Data:
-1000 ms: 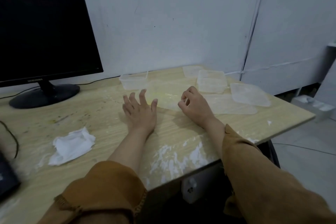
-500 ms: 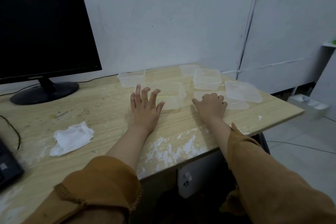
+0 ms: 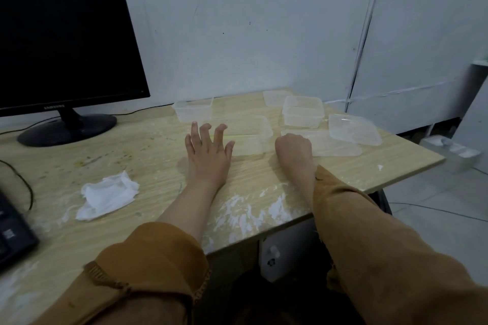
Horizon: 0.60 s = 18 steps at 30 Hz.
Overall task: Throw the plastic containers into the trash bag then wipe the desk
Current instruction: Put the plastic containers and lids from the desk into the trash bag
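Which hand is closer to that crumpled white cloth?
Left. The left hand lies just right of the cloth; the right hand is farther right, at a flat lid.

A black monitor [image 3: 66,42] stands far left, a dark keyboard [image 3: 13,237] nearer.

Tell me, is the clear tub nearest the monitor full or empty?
Empty: the tub stands upright and open-topped, and nothing shows through its clear walls.
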### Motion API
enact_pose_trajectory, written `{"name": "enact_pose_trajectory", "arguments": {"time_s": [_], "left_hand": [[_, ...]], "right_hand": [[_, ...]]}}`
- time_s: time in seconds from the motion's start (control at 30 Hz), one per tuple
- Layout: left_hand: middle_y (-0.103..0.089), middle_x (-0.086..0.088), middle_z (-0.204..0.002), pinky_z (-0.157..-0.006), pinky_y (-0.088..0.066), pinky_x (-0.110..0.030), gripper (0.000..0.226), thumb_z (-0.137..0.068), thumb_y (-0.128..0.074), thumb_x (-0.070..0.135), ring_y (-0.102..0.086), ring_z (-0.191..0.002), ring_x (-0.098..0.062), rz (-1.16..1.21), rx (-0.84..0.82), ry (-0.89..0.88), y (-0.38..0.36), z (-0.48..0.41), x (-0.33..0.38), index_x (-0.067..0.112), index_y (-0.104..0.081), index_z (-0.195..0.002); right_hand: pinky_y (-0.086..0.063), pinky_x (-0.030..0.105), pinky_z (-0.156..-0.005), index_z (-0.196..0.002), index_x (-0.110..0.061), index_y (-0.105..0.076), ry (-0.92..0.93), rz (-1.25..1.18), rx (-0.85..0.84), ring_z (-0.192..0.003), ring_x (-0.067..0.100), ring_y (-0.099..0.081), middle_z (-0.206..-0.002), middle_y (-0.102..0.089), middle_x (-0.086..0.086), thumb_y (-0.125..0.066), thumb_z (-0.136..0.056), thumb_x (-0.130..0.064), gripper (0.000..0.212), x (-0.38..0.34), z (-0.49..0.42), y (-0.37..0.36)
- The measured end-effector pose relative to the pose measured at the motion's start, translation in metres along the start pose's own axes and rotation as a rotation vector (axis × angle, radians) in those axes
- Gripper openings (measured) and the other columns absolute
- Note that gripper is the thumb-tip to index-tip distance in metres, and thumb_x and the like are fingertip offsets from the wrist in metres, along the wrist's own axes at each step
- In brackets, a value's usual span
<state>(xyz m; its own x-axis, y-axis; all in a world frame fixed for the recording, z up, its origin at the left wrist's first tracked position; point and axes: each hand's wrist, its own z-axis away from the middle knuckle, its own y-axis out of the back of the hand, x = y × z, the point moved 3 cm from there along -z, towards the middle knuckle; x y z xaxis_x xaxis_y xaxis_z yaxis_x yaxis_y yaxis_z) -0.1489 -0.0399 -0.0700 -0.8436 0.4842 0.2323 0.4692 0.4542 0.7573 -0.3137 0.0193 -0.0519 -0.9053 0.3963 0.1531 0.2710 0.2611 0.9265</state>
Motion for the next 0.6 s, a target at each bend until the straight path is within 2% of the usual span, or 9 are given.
{"name": "enact_pose_trajectory", "arguments": {"time_s": [0.07,0.17,0.3,0.4,0.47,0.53,0.6], "left_hand": [[-0.031,-0.014,-0.144,-0.114,-0.012,-0.047,0.044,-0.097,-0.038,0.041,-0.009,-0.143,-0.034,-0.013,-0.015,0.018,0.000,0.000,-0.001,0.024,-0.037,-0.138],[-0.027,-0.015,-0.145,-0.114,-0.010,-0.044,0.044,-0.097,-0.035,0.043,-0.007,-0.143,-0.033,0.009,-0.046,0.060,0.000,0.001,-0.001,0.026,-0.034,-0.139],[-0.028,-0.014,-0.140,-0.109,-0.019,-0.039,0.043,-0.097,-0.036,0.042,-0.015,-0.138,-0.032,0.051,-0.120,0.088,0.001,-0.001,0.000,0.025,-0.035,-0.136],[-0.028,-0.014,-0.139,-0.107,-0.026,-0.037,0.043,-0.097,-0.035,0.043,-0.017,-0.137,-0.031,0.019,-0.126,0.072,0.004,0.000,0.001,0.025,-0.034,-0.136],[-0.028,-0.015,-0.138,-0.107,-0.028,-0.036,0.042,-0.097,-0.035,0.043,-0.017,-0.137,-0.031,0.035,-0.141,0.070,0.005,0.001,0.001,0.024,-0.036,-0.135],[-0.028,-0.016,-0.138,-0.108,-0.030,-0.037,0.042,-0.098,-0.034,0.042,-0.016,-0.138,-0.031,0.049,-0.150,0.069,0.006,0.001,0.000,0.022,-0.038,-0.134],[-0.030,-0.016,-0.138,-0.107,-0.032,-0.036,0.042,-0.098,-0.034,0.042,-0.017,-0.138,-0.031,0.026,-0.144,0.058,0.006,0.001,0.000,0.022,-0.039,-0.134]], "right_hand": [[-0.049,0.034,-0.072,-0.104,-0.004,-0.066,0.092,0.076,-0.011,-0.098,0.029,-0.066,-0.106,-0.068,0.011,-0.043,-0.090,0.007,0.029,-0.003,-0.004,0.007],[-0.044,0.032,-0.065,-0.102,-0.004,-0.067,0.058,0.103,0.040,-0.095,0.029,-0.067,-0.102,-0.069,0.010,-0.045,-0.088,0.008,0.029,0.001,-0.013,0.023],[-0.036,0.030,-0.061,-0.095,-0.002,-0.064,-0.044,0.008,0.223,-0.085,0.029,-0.066,-0.095,-0.065,0.012,-0.047,-0.083,0.013,0.027,0.001,-0.031,0.058],[-0.033,0.030,-0.059,-0.096,-0.002,-0.057,-0.045,-0.069,0.355,-0.076,0.027,-0.062,-0.094,-0.063,0.013,-0.048,-0.080,0.014,0.024,-0.007,-0.045,0.083],[-0.030,0.029,-0.059,-0.101,-0.002,-0.052,-0.015,-0.096,0.456,-0.065,0.022,-0.051,-0.093,-0.061,0.012,-0.047,-0.085,0.010,0.021,-0.014,-0.053,0.097],[-0.029,0.029,-0.059,-0.108,-0.003,-0.049,-0.003,-0.153,0.561,-0.062,0.020,-0.042,-0.091,-0.060,0.010,-0.037,-0.098,-0.001,0.017,-0.021,-0.060,0.108],[-0.027,0.027,-0.056,-0.113,-0.005,-0.049,-0.038,-0.235,0.651,-0.059,0.020,-0.041,-0.087,-0.058,0.007,-0.026,-0.104,-0.015,0.027,-0.028,-0.063,0.114]]}}
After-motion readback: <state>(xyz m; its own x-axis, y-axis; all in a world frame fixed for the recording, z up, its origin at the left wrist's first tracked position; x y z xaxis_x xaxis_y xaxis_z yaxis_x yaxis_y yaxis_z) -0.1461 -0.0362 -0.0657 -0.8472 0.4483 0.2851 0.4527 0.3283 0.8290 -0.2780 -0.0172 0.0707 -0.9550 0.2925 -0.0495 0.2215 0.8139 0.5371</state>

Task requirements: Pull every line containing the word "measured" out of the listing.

Answer to the exercise:
- The measured end-effector pose relative to the pose measured at the motion's start, translation in metres along the start pose's own axes and rotation as a rotation vector (axis × angle, radians) in those axes
- Gripper openings (measured) and the other columns absolute

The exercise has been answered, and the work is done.